(Extracted information Opens)

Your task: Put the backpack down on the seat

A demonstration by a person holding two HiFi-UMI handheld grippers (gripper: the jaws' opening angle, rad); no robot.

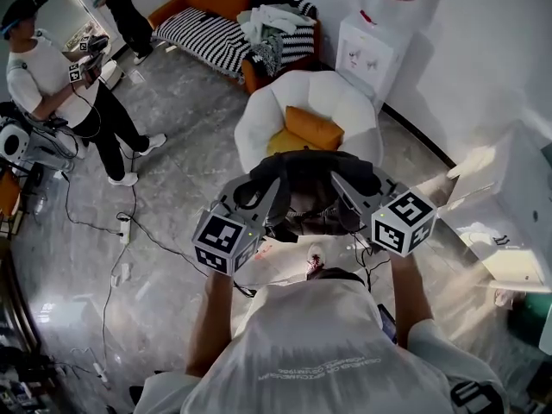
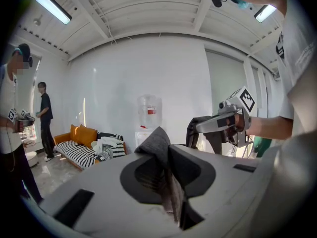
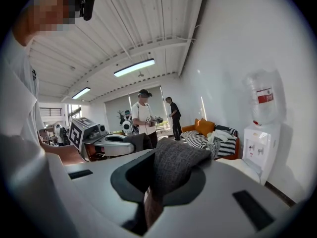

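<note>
Before the armchair [image 1: 259,115] — both arms outstretched, hand-held grippers [image 1: 272,186] [image 1: 339,181] clamping backpack [image 1: 307,166].

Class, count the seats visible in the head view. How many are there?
2. A white armchair stands just beyond the held backpack; a striped sofa stands farther back, at top left. Others may be hidden.

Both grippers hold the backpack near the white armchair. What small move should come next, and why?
Probably carry the backpack a little forward, over the white armchair. The left gripper and the right gripper both have their fingers shut on its grey fabric. It seems to hang at the chair's near edge, short of the seat where an orange cushion lies. Lowering now might miss the seat.
</note>
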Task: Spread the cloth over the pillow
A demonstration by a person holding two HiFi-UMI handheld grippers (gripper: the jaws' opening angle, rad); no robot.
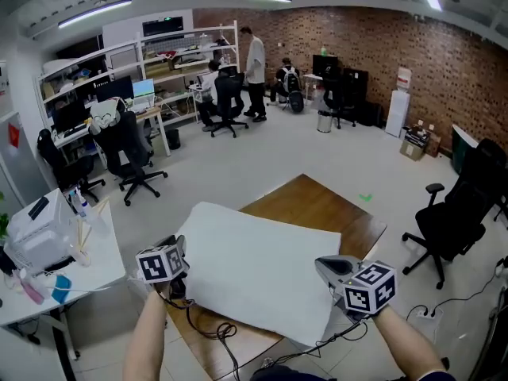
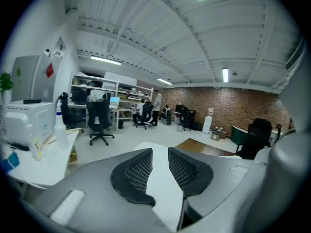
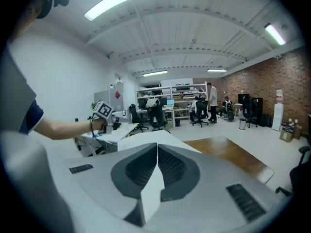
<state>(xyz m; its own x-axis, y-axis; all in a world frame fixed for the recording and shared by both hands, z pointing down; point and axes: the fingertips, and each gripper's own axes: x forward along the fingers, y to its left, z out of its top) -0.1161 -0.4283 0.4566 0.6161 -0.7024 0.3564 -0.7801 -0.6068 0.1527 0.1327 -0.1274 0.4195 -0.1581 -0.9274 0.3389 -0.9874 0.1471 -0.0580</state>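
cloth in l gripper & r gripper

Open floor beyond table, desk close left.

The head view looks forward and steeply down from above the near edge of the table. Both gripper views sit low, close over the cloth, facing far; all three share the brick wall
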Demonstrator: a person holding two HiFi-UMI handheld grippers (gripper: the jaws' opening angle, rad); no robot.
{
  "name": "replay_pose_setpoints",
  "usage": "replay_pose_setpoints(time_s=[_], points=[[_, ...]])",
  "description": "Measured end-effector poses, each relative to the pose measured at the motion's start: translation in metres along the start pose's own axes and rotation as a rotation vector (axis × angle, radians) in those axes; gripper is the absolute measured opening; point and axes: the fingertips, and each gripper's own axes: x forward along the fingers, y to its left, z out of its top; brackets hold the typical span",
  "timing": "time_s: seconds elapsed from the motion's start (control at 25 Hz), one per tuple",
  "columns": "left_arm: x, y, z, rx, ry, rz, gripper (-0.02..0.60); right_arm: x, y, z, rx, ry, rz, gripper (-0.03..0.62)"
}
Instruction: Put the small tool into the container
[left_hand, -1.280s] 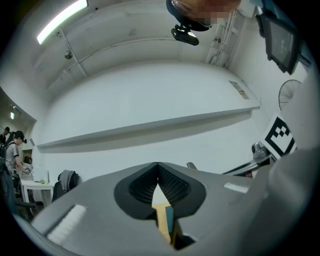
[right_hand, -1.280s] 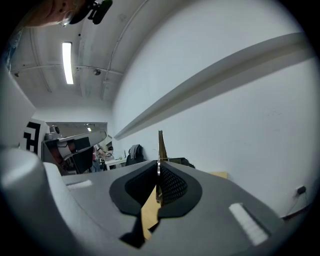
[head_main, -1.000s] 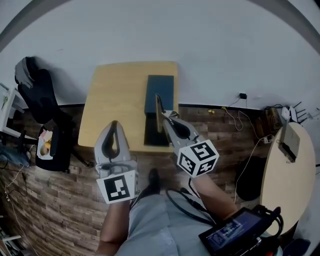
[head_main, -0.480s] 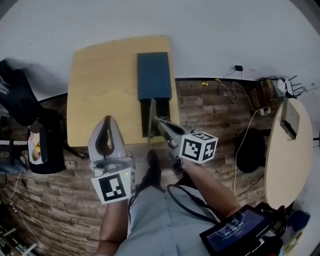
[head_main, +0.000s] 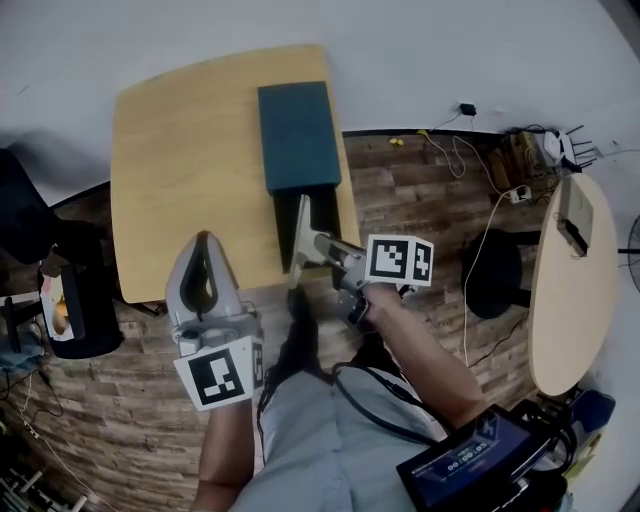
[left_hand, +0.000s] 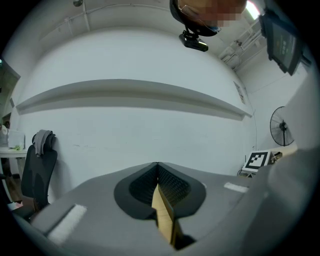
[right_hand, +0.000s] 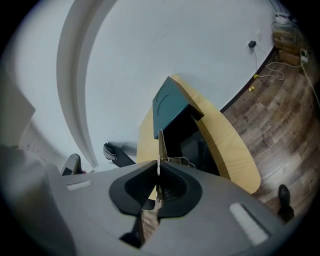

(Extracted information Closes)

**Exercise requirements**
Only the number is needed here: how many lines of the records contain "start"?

**Exercise output**
2